You did not indicate your bullets have or have not gas checks. Again, that pretty much solved my problem, using longest bullets to still function in magazine.
I traded that rifle for something....
BEST!
geo

John Boy
09-20-2021, 06:02 PM
For the … no shooters, no mention of bullet alloy used …

Dusty Bannister
09-20-2021, 07:37 PM
Is anyone seating the bullet out far enough that it will actually engage the lands of the barrel when seated and crimped in the case? Older rifles often have eroded throats and really need a fat nosed bullet as well as large enough body to nearly seal the throat with the loaded round. Often a soft wax bullet lube will form a seal where powder coating or tumble lubed bullets does little to seal the hot gas behind the bullet. For really poor bore conditions a soft gas check from CF Ventures (sorry, no longer in business) helps seal the bore and bump up the bullet when fired.

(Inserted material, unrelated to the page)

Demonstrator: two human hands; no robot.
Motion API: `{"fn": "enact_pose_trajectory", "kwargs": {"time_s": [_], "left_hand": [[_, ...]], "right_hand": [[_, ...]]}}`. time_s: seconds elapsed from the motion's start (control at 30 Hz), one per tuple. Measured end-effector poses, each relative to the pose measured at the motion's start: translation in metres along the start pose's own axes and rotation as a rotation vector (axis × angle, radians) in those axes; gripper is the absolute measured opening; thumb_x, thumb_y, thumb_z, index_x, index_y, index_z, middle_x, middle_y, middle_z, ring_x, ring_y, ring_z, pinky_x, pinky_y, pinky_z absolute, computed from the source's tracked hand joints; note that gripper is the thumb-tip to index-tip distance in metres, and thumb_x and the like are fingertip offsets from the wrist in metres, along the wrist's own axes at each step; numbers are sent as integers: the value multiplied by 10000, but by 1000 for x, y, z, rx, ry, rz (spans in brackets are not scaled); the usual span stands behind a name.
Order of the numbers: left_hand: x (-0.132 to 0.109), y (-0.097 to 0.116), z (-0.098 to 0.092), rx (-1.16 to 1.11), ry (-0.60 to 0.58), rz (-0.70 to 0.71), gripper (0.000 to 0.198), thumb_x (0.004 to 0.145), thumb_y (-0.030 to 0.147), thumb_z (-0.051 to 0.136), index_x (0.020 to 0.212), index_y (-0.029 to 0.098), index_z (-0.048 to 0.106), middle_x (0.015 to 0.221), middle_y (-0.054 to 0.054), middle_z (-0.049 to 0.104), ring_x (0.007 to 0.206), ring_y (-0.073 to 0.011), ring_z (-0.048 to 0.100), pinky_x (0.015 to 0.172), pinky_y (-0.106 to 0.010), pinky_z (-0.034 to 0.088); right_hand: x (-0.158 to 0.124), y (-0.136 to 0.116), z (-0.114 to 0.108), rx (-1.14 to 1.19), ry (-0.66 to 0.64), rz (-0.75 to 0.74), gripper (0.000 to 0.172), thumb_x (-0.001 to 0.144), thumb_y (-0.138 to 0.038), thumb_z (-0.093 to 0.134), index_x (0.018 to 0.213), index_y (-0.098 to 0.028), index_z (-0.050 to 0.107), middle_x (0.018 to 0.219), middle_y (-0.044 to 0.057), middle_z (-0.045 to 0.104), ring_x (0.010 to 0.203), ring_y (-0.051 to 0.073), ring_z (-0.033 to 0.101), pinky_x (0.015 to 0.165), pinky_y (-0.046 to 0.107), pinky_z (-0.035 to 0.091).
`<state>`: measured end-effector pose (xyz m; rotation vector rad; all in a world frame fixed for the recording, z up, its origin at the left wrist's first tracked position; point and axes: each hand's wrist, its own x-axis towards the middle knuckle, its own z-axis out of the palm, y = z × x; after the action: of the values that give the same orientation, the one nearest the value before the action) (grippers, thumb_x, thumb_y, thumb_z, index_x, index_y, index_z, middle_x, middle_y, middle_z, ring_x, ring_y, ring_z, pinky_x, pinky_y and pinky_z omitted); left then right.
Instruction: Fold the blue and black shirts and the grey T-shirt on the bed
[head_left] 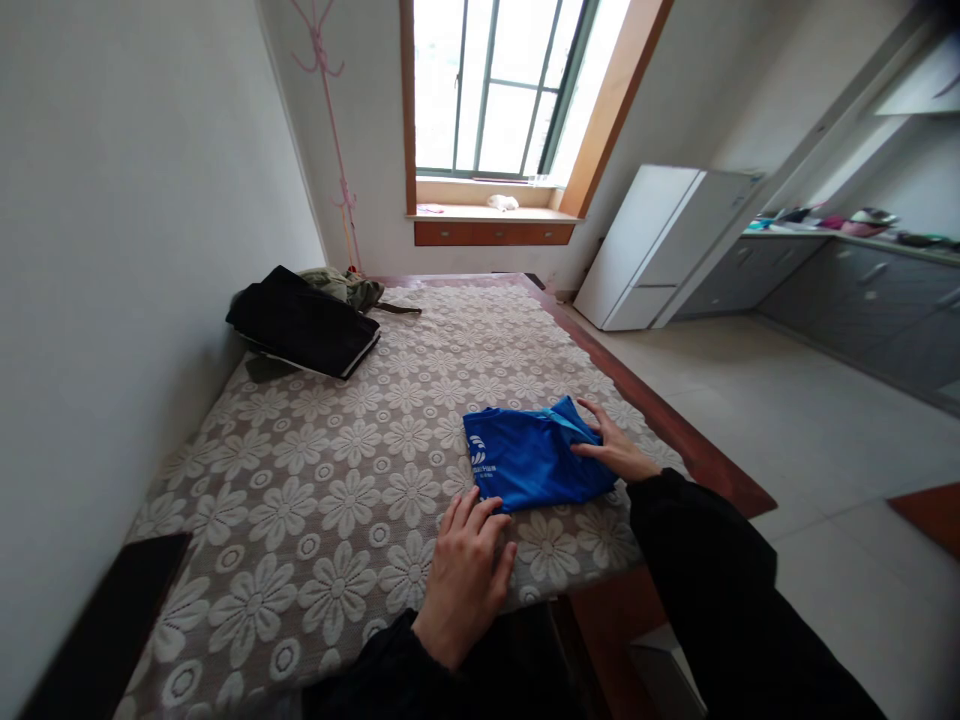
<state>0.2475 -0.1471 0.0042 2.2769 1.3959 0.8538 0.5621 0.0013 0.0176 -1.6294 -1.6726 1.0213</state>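
A blue garment with a white print at its left end lies folded on the patterned tablecloth, near the front edge. A lighter blue patch of it shows at the upper right, where the fabric is rumpled. My right hand rests on the garment's right end, thumb and fingers spread apart on the cloth. Lower down, my left hand lies palm down with its fingers stretched out, fingertips at the garment's lower left corner. Both wrists come out of black sleeves.
A black folded item and an olive-green cloth lie at the far left of the table. A dark flat object is at the near left. Beyond stand a pink coat rack, a white fridge and a kitchen counter.
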Motion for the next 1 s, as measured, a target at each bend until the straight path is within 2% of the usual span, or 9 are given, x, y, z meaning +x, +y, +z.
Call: {"fn": "enact_pose_trajectory", "kwargs": {"time_s": [0.1,0.27,0.33,0.47,0.57,0.63,0.8,0.9,1.0], "left_hand": [[0,0,1,1,8,-3,300,928,203,612,1209,307,625,1399,6,626,1435,-276,453,1212,-567,389],[0,0,0,-8,-5,-4,291,941,207,592,1217,295,621,1411,0,619,1444,-277,439,1222,-574,370],[0,0,0,-6,-4,2,291,938,204,593,1213,296,624,1408,-4,619,1437,-279,447,1218,-579,375],[-1,0,0,-10,9,12,296,934,192,593,1210,293,631,1402,-20,622,1428,-288,459,1208,-589,385],[-1,0,0,-11,18,10,290,927,195,606,1198,294,635,1398,-16,625,1429,-288,460,1206,-587,392],[-1,0,0,-11,19,6,288,923,199,613,1193,299,635,1398,-8,625,1430,-286,459,1206,-583,396],[-1,1,-3,-23,2,-6,292,929,200,597,1200,305,629,1410,8,619,1442,-283,445,1215,-584,385],[-1,2,-3,-17,5,-3,301,922,193,603,1202,302,630,1408,1,620,1436,-283,453,1210,-585,394],[-1,2,-3,-6,10,3,304,912,189,618,1193,302,635,1401,-3,624,1424,-282,469,1201,-581,410]], "right_hand": [[-2,-3,-3,-20,-31,10,950,739,-334,691,1582,-324,254,1358,72,647,1256,325,623,1031,478,543],[-6,-6,-3,-82,35,-129,889,718,-292,682,1540,-331,346,1581,63,442,1461,323,405,1210,515,325],[-9,-10,-1,-7,13,-147,938,718,-312,696,1563,-327,287,1582,82,441,1446,316,431,1177,505,383],[-10,-17,4,264,51,-54,1040,745,-379,675,1604,-332,90,1582,130,437,1246,328,635,971,477,585],[-7,-16,6,336,72,-7,1020,734,-357,658,1597,-332,115,1573,133,451,1182,331,675,940,483,605],[-5,-12,6,259,56,-20,988,714,-318,650,1582,-329,180,1559,128,472,1257,336,627,1003,505,565],[-4,-2,4,-34,104,-170,934,671,-226,613,1544,-301,292,1607,127,397,1504,279,329,1218,521,287],[-4,1,1,-85,101,-190,937,679,-232,596,1555,-316,275,1624,109,366,1512,260,314,1219,510,283],[-4,3,-4,-193,70,-161,922,668,-250,614,1543,-308,329,1599,96,408,1481,285,380,1204,496,322]]}}
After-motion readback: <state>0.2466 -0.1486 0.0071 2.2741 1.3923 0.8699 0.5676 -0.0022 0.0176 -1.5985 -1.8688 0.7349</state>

If the barrel is a sewer pipe, and you powder coat an undersized bullet, you are not likely to find much success. Use the Cleaning Rod method to make sure the bullet can engage the lands and be crimped in the case or move on to a different bullet.

Eddie1971
09-20-2021, 09:23 PM
I am using a powder coated and gas checked boolit in both. Like I mentioned in the 8mm I am using a .330 sized boolit and I went up to .316 in the 1903. The loads I am using work well in my other milsurps, mainly IMR 4895 and W748. I'm thinking the throats are scorched in both from wartime use. The 1903 really makes my head spin because it shoots so well with Jacketed. I also shoot cast in 2 other Springfields, a RI 1903 and SC 03A3, and they shoot cast real well. I also have numerous 8mm rifles that shoot cast great. The same thing was happening to me with my Mosin 91/30 until I got the NOE 316-299 Boolit and sized to .316 then it shot like a champ with cast. Maybe I better just put these 2 aside for cast use. I have too many others that shoot cast great.

iron brigade
09-20-2021, 09:34 PM
Have you tried any other powders besides the two listed? Tried several different primer brands? You would be surprised at what a difference a primer makes. Those powders are on the slow side.748 is a ball powder. Never had any luck with ball powder and cast.
Just my two cents worth

303Guy
09-21-2021, 05:03 AM
You might try a fibrous filler. Wheat bran comes to mind. I sieve mine to make it easier to get into the case. It might form a sealing wad behind the boolit. One can only try. It needs to be slightly compressed under the boolit. Never use it with powders like Clays! Bad things happen. Use with medium rifle powders (I use it with H4227 in a Brit with no issues).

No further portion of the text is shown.